Up to 95% of menstruating women experience some changes premenstrually. Clinically relevant PMS occurs in about 15–20% of these women and PMDD has an estimated incidence of 3–8%. It has been estimated that PMS may account for over 17 million disability-adjusted life years (DALYS) in the European Union. PMS affects young and older women alike and does not appear to be influenced by parity. Severe PMS is more common in the 30–40 year age range, and married women with young children commonly seek help. Certain events may be linked with the onset of PMS, including childbirth, cessation of oral contraceptive use (incidence of reported PMS is lower in pill users), sterilisation, hysterectomy or even increasing age. PMS may be exacerbated by other stresses, typically those associated with family life. Women with a body mass index over 30 are more likely to suffer from PMS. There is also some evidence that crimes, accidents, examination failure, absenteeism and marital disturbances may be more common premenstrually.

Aetiology

PMS is not seen before puberty, during pregnancy or in postmenopausal women, and therefore, the ovarian hormones have been implicated. The mineralocorticoids, prolactin, androgens, prostaglandins, endorphins, nutritional factors (e.g. pyridoxine, calcium and essential fatty acids) and hypoglycaemia may be involved. In addition, changes in CNS function have been implicated as cerebral blood flow in the temporal lobes is decreased premenstrually in PMS sufferers, and noradrenergic cyclicity is disrupted. As symptoms vary so much from cycle to cycle, and from individual to individual, it is likely that different aetiological factors apply to different women, all of which may be affected by extenuating emotional circumstances. There is some evidence that predisposition to PMDD may be familial.

Hormones

The cyclicity of PMS suggests an ovarian involvement. This is substantiated by the fact that it is still experienced after hysterectomy if the ovaries are left intact and that it disappears during pregnancy and after the menopause. One theory attributes PMS to luteal phase progesterone deficiency leading to a progesterone/estradiol imbalance, but there is no direct clinical evidence to support this in terms of serum progesterone levels.

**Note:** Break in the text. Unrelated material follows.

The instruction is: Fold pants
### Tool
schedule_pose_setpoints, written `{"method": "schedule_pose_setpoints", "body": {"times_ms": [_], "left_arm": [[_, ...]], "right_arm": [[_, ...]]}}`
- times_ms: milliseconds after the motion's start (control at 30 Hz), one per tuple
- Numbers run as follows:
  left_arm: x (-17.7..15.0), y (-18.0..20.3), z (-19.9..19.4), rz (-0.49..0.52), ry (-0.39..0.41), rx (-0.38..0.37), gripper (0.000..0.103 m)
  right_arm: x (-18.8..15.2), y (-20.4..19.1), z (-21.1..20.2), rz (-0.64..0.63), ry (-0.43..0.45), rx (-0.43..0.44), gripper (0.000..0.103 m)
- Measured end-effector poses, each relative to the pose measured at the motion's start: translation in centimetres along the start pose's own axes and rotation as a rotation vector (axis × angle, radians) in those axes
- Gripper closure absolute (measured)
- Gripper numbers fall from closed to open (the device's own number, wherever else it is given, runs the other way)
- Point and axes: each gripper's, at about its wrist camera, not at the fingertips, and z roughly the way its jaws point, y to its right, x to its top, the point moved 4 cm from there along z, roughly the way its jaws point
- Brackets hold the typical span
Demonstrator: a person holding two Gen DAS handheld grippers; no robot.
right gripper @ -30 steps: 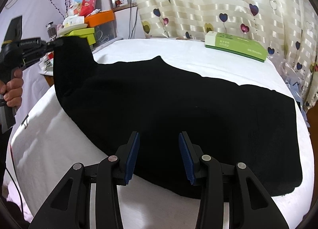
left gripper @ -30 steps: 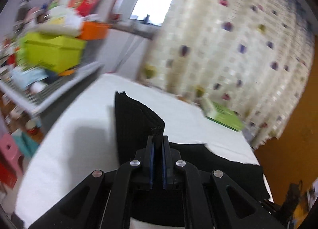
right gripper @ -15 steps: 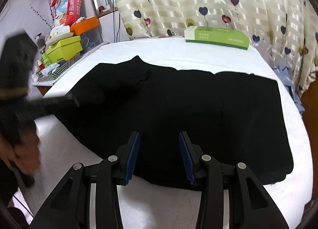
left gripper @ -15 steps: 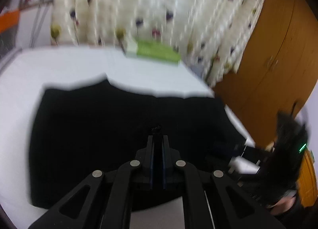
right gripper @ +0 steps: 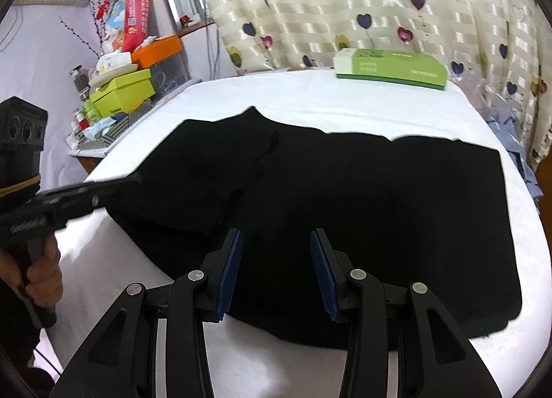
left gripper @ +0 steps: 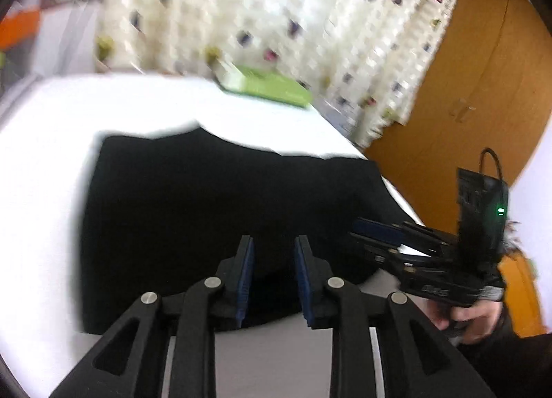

However, the problem could lie at the cellular level, that is, a paucity of functional steroid receptors leading to differential sensitivity to hormones. Alternatively, it could be a central control defect, as ovarian suppression by GnRH analogues can alleviate symptoms in some women; however, the use of these drugs is generally not recommended because of their unwanted effects associated with production of a hypo-oestrogenic state.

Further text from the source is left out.